Let $X$ be a Banach space. (If it helps, feel free to assume that $X$ is separable.) In this question, "subspace" means a linear subspace of $X$, not necessarily closed.

Q1. Suppose $E \subset X$ is a subspace which is meager, so that we can write $E = \bigcup_n E_n$, where the $E_n$ are nowhere dense subsets of $X$. Can the $E_n$ be taken to be subspaces of $X$? That is, can a meager subspace always be written as a countable union of nowhere dense subspaces?

Note that the trivial approach of replacing each $E_n$ with its linear span does not work, since the linear span of a nowhere dense set is not necessarily nowhere dense (consider the unit sphere).
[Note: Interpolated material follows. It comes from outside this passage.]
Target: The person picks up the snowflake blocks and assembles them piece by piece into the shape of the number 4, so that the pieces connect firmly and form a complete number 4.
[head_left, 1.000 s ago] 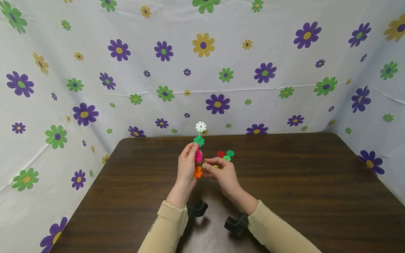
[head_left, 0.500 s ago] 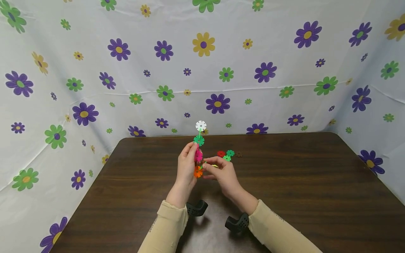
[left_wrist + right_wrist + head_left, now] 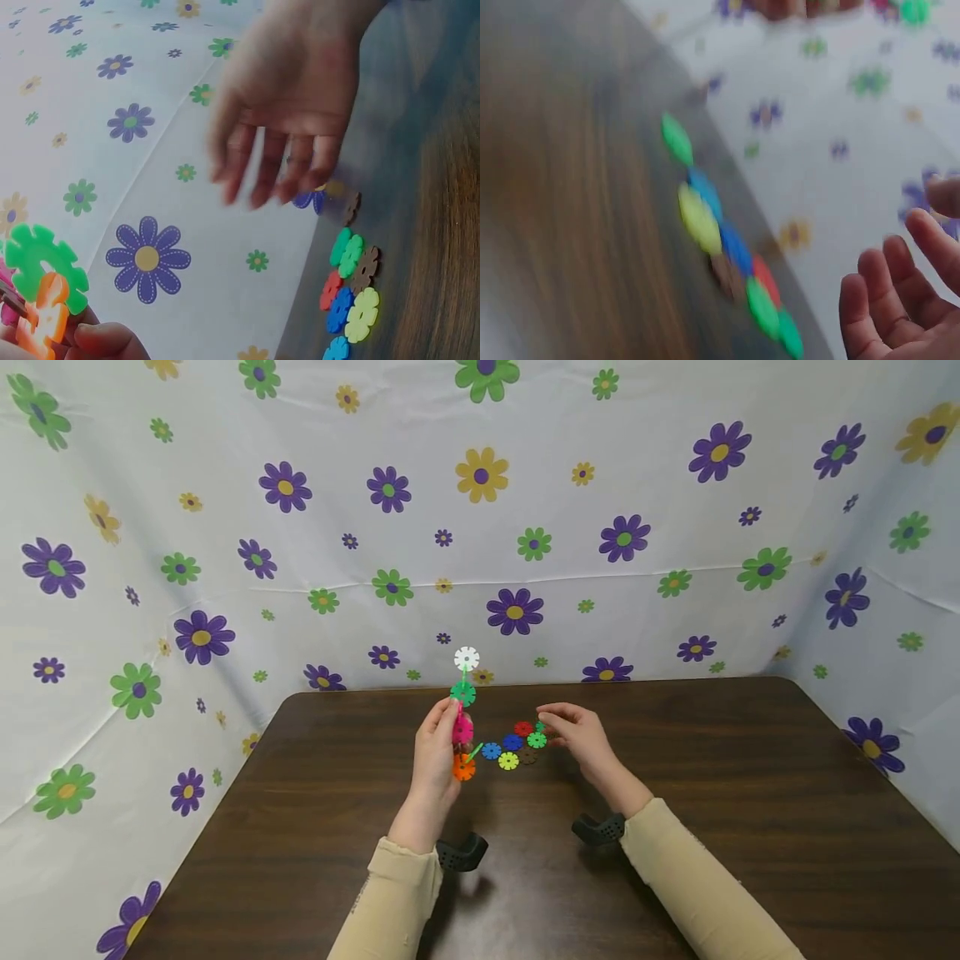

Q1a. If the answer to Q1 is yes, can the subspaces $E_n$ be taken to be increasing, i.e $E_1 \subset E_2 \subset \cdots$? Can we write $E$ as a a countable increasing union of nowhere dense subspaces?

The trivial approach of replacing $E_n$ by $E_1 + \dots + E_n$ does not work, since the sum of two nowhere dense subspaces may not be nowhere dense (for instance, in $C([0,1])$, consider the mean-zero functions and the constants).


This came up in the context of thinking about the following related question.

Q2. Let us say a subspace $E \subset X$ determines weak-* convergence if for every sequence $\{f_n\} \subset X^*$ such that $f_n(x) \to 0$ for every $x \in E$, we have $f_n(x) \to 0$ for every $x \in X$. Is it true that $E$ determines weak-* convergence if and only if $E$ is nonmeager?

Q2a. If not, what are necessary and sufficient conditions for $E$ to determine weak-* convergence?

Clearly it is necessary that $E$ be dense. A rookie mistake is to guess that density is also sufficient, but this is false and it is easy to find counterexamples.

By a version of the uniform boundedness principle and the triangle inequality, every nonmeager subspace determines weak-* convergence (see below for a sketch). This is a very strong condition, since as discussed in this question, a nonmeager proper subspace of $X$ lacks the Baire property and so must be rather pathological, not a space we are likely to encounter in everyday life. For practical purposes, requiring that $E$ be nonmeager is essentially as strong as requiring that $E = X$.

I was wondering whether "nonmeager" is in fact necessary.

Suppose we could write $E = \bigcup_n E_n$ where $E_n$ are increasing nowhere dense subspaces. Since $E_n$ is nowhere dense, it is not dense, so by Hahn-Banach we may find $f_n \in X^*$ with $f_n(E_n) = 0$ and $\|f_n\| = n$. Then $f_n(x) \to 0$ for every $x \in E$, but $\{f_n\}$ is unbounded so by the uniform boundedness principle, there exists $x \in X$ with $\{f_n(x)\}$ unbounded. So such an $E$ does not determine weak-* convergence.

Therefore, if Q1a has an affirmative answer, so does Q2.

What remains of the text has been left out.